[FFmpeg-devel] (i)(m)dct help for g.722.1

Thu May 17 01:10:20 CEST 2007

Ramiro Ribeiro Polla wrote:
> Ramiro Ribeiro Polla wrote:
> 
>>Hello,
>>
>>Justin Ruggles wrote:
>>  
>>
>>>Ramiro Ribeiro Polla wrote:
>>>  
>>>    
>>>
>>>>Hello,
>>>>
>>>>When I got to the dct part of g.722.1 (which is currently in 
>>>>cook.c:687), I realized it doesn't use the same transform as cook (at 
>>>>least I think so). After the window, overlap, and add, the output is 
>>>>faster than it should be, making the last half of the 320 samples look 
>>>>like a fade-out.
>>>>
>>>>I wanted to know if FFmpeg already has the same transform used in 
>>>>g.722.1, or if I'm just using it the wrong way.
>>>>
>>>>The standard says it's a "type IV DCT":
>>>>u(n) = \sum_{m=0}^{319} \sqrt{\frac{2}{320}} cos( \frac{\pi}{320} 
>>>>(m+0.5)(n+0.5) ) mlt(m)
>>>>for 0 \leq n \leq 319
>>>>
>>>>Or else, how would I go about implementing it?
>>>>    
>>>>      
>>>
>>>I suspect Benjamin's advice is correct, but in case not, here is an
>>>example of how a type iv dct is related to a standard mdct.  See the
>>>mdct_512() function (and ignore mdct_256() which is an AC-3 oddity).
>>>Also, this example is for the forward transform, but the same concept
>>>applies to the inverse.
>>>
>>>http://aften.svn.sourceforge.net/viewvc/*checkout*/aften/libaften/mdct.c?revision=98
>>>
>>>  
>>>    
>>
>>Thanks for the tips. I tried what Benjamin suggested, and it seems the 
>>problem is because g.722.1 uses 320 samples, and the mdcts in FFmpeg 
>>work only with powers of 2. Cook uses powers of 2. Vorbis also supports 
>>only powers of 2.
>>
>>Any thoughts on a solution besides implementing my own dct? Can the mdct 
>>and fft functions be modified to accept any number of samples?
>>
>>  
> 
> Ok, after reading more on the subject, it seems I'd have to implement 
> another fft algorithm.
> 
> Questions to the math gurus:
> What's the best alternative FFT algorithm in terms of speed and accuracy 
> that supports arbitraty sizes?
> Is there a way to use the current code with some additional math 
> (convolution, re-sampling) and produce accurate results?

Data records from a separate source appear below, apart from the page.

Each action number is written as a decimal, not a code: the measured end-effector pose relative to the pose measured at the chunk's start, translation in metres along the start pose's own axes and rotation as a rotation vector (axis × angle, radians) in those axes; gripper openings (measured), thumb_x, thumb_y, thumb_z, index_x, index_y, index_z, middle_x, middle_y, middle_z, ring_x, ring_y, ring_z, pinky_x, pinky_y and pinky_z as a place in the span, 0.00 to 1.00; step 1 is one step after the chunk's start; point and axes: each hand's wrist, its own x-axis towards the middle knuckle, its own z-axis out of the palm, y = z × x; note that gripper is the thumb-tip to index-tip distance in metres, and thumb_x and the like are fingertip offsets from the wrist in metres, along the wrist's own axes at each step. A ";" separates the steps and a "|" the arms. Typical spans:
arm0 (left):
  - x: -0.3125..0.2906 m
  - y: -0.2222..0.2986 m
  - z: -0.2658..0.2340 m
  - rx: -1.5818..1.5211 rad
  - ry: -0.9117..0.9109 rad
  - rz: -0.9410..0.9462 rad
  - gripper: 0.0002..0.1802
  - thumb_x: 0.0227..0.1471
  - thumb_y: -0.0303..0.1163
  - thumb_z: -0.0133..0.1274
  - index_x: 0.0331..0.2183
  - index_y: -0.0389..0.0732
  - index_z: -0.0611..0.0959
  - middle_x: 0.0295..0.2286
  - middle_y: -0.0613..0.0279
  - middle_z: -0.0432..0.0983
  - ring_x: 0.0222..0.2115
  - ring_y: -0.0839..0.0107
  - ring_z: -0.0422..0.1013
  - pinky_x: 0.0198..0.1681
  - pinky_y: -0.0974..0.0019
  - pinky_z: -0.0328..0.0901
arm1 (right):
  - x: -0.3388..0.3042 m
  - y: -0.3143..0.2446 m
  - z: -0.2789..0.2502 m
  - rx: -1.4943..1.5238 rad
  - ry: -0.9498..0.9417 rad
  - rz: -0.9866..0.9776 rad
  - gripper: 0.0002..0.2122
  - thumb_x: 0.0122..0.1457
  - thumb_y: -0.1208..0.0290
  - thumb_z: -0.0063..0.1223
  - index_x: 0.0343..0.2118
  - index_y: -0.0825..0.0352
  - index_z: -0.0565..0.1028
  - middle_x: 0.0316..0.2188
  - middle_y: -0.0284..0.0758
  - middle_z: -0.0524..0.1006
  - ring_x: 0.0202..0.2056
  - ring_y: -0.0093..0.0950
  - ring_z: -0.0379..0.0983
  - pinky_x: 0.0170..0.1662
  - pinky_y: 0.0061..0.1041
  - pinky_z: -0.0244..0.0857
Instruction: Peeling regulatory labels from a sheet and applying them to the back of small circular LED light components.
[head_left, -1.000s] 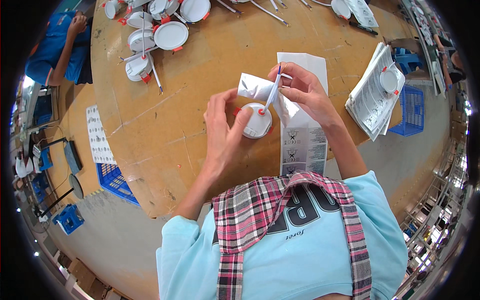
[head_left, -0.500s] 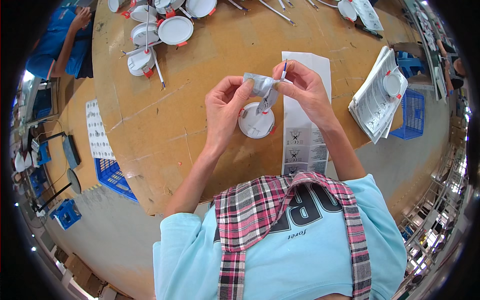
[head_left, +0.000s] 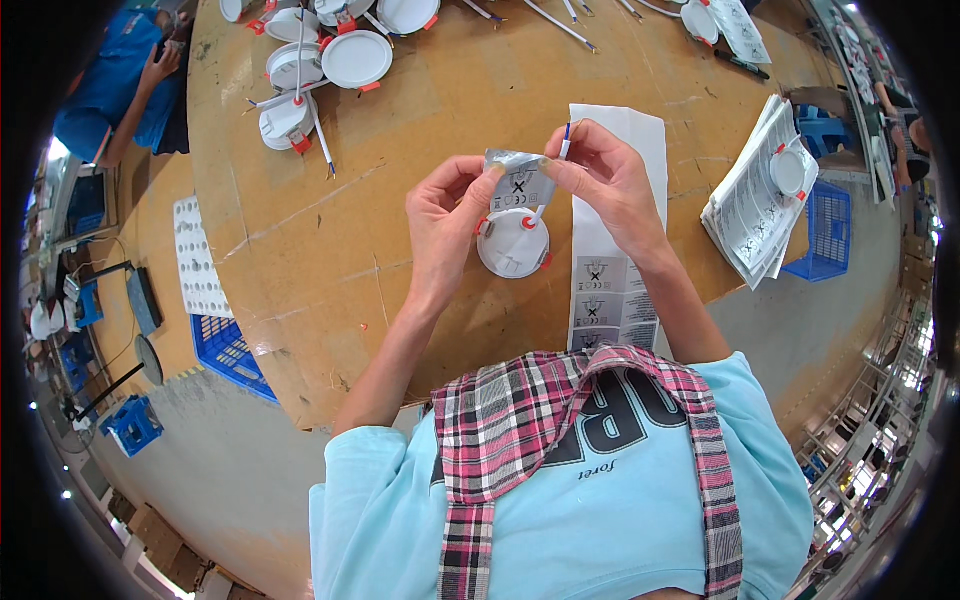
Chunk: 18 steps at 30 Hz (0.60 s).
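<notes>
A silver-grey printed label (head_left: 519, 188) is stretched between my two hands, its lower part hanging over the back of a round white downlight (head_left: 513, 250). My left hand (head_left: 443, 215) pinches the label's left upper corner between thumb and fingers. The label's right upper corner is under the thumb of my right hand (head_left: 608, 185), whose fingers also hold the light's white cable (head_left: 541, 212), its blue wire end sticking up. The downlight lies on the table with red-tipped clips at its sides. To its right a long label strip (head_left: 600, 275) passes partly beneath my right forearm.
Several downlights (head_left: 357, 60) with cables crowd the table's far left. A stack of printed sheets (head_left: 750, 215) bears another downlight (head_left: 787, 172) on the right. Blue crates (head_left: 228, 350) stand past the table edges. A person in blue (head_left: 125, 85) is at far left.
The label, folded and tilted before, now spreads flatter with its printed side showing. My right thumb has come onto its corner, and my hands have barely shifted.
</notes>
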 end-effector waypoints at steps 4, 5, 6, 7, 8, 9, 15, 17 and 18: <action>0.001 0.000 -0.001 -0.021 -0.020 0.002 0.09 0.55 0.32 0.55 0.34 0.35 0.82 0.27 0.69 0.77 0.28 0.84 0.70 0.31 0.78 0.65 | 0.000 0.000 0.001 0.006 0.015 -0.013 0.06 0.56 0.74 0.56 0.33 0.68 0.73 0.29 0.26 0.72 0.34 0.14 0.68 0.41 0.16 0.63; 0.001 0.000 -0.001 -0.021 -0.020 0.002 0.09 0.55 0.32 0.55 0.34 0.35 0.82 0.27 0.69 0.77 0.28 0.84 0.70 0.31 0.78 0.65 | 0.000 0.000 0.001 0.004 0.019 -0.010 0.06 0.56 0.74 0.56 0.33 0.68 0.73 0.29 0.26 0.72 0.33 0.14 0.68 0.41 0.16 0.63; 0.001 0.000 -0.001 -0.025 -0.032 0.004 0.10 0.55 0.32 0.55 0.34 0.35 0.82 0.28 0.68 0.77 0.29 0.84 0.71 0.32 0.77 0.65 | 0.000 0.000 0.001 0.002 0.023 -0.007 0.05 0.56 0.74 0.56 0.33 0.68 0.73 0.29 0.26 0.72 0.33 0.14 0.68 0.40 0.16 0.63; 0.001 0.001 -0.001 -0.029 -0.042 0.007 0.10 0.55 0.32 0.55 0.35 0.35 0.82 0.28 0.67 0.78 0.29 0.83 0.71 0.33 0.77 0.66 | 0.001 0.000 0.002 0.003 0.022 -0.007 0.05 0.56 0.74 0.56 0.33 0.68 0.73 0.29 0.26 0.72 0.33 0.14 0.68 0.40 0.16 0.63; 0.001 0.001 -0.003 -0.028 -0.040 0.008 0.10 0.55 0.32 0.55 0.35 0.35 0.82 0.28 0.67 0.78 0.29 0.83 0.71 0.33 0.77 0.66 | 0.001 -0.001 0.003 0.003 0.025 -0.003 0.05 0.56 0.75 0.56 0.33 0.68 0.72 0.29 0.26 0.72 0.33 0.14 0.68 0.40 0.16 0.63; 0.002 0.001 -0.004 -0.023 -0.046 0.003 0.10 0.54 0.31 0.55 0.34 0.34 0.82 0.28 0.67 0.78 0.29 0.83 0.71 0.34 0.76 0.67 | 0.001 -0.001 0.003 0.004 0.028 0.000 0.05 0.56 0.75 0.56 0.33 0.68 0.72 0.29 0.26 0.72 0.33 0.14 0.68 0.39 0.16 0.64; 0.008 0.003 -0.011 -0.075 -0.051 -0.068 0.10 0.53 0.31 0.56 0.35 0.34 0.83 0.29 0.63 0.79 0.31 0.78 0.74 0.37 0.71 0.69 | 0.002 0.000 0.002 -0.012 0.036 -0.009 0.05 0.55 0.77 0.56 0.33 0.69 0.72 0.29 0.26 0.72 0.32 0.13 0.68 0.38 0.14 0.64; 0.009 0.002 -0.013 -0.043 -0.063 -0.075 0.10 0.53 0.30 0.56 0.35 0.34 0.83 0.30 0.62 0.80 0.31 0.77 0.75 0.39 0.70 0.69 | 0.003 -0.001 0.002 -0.014 0.034 -0.009 0.05 0.55 0.77 0.56 0.33 0.69 0.72 0.29 0.26 0.72 0.32 0.13 0.68 0.39 0.14 0.64; 0.009 0.002 -0.014 -0.039 -0.063 -0.075 0.10 0.53 0.31 0.56 0.35 0.34 0.83 0.30 0.62 0.80 0.31 0.77 0.75 0.39 0.70 0.69 | 0.003 -0.001 0.002 -0.015 0.033 -0.010 0.05 0.55 0.77 0.56 0.33 0.69 0.72 0.29 0.26 0.72 0.32 0.13 0.68 0.39 0.14 0.64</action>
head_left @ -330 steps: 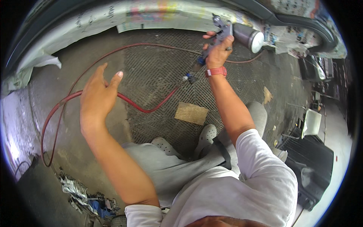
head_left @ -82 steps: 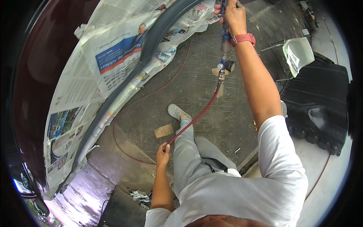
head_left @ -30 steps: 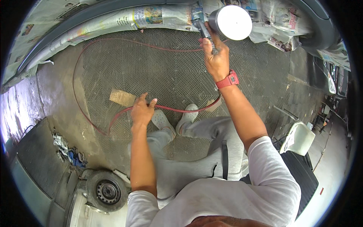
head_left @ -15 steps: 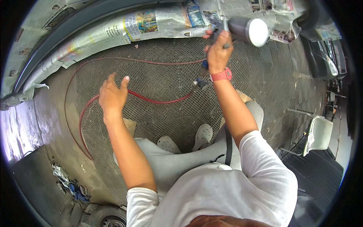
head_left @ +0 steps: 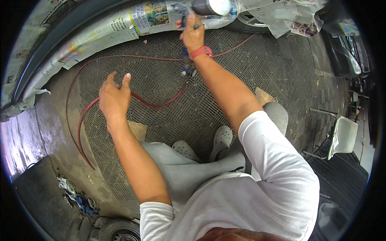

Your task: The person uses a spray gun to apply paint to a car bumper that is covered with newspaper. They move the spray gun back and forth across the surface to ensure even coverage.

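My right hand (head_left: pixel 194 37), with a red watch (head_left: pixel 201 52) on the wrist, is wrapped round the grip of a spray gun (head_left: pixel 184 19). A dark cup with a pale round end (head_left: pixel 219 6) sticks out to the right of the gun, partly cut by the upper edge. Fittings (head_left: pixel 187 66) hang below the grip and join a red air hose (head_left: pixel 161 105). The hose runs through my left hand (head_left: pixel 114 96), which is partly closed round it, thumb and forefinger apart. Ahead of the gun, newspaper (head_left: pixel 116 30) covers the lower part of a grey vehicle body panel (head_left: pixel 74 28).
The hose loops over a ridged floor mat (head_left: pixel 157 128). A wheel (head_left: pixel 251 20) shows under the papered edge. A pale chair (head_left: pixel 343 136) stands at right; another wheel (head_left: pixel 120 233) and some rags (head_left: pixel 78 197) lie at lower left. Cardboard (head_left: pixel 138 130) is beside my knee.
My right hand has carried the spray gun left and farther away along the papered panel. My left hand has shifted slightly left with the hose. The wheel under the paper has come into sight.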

Another option would be an MDCT or DCT-IV implementation without FFT.
One way to do this is to recursively split into DCT-III and DCT-II.  I
don't know for sure, but I think this might be how libvorbis does it.
It at least uses a recursive algorithm with lots of butterfly ops, which
is what is done in the DCT-II/III implementation.  I have a pdf document
which covers this method if you're interested.

As far as an arbitrary-size FFT, I would suggest taking a look at FFTW.
 The code is GPL, so using it is off-limits, but the documentation and
source comments might give you some ideas to start with.

-Justin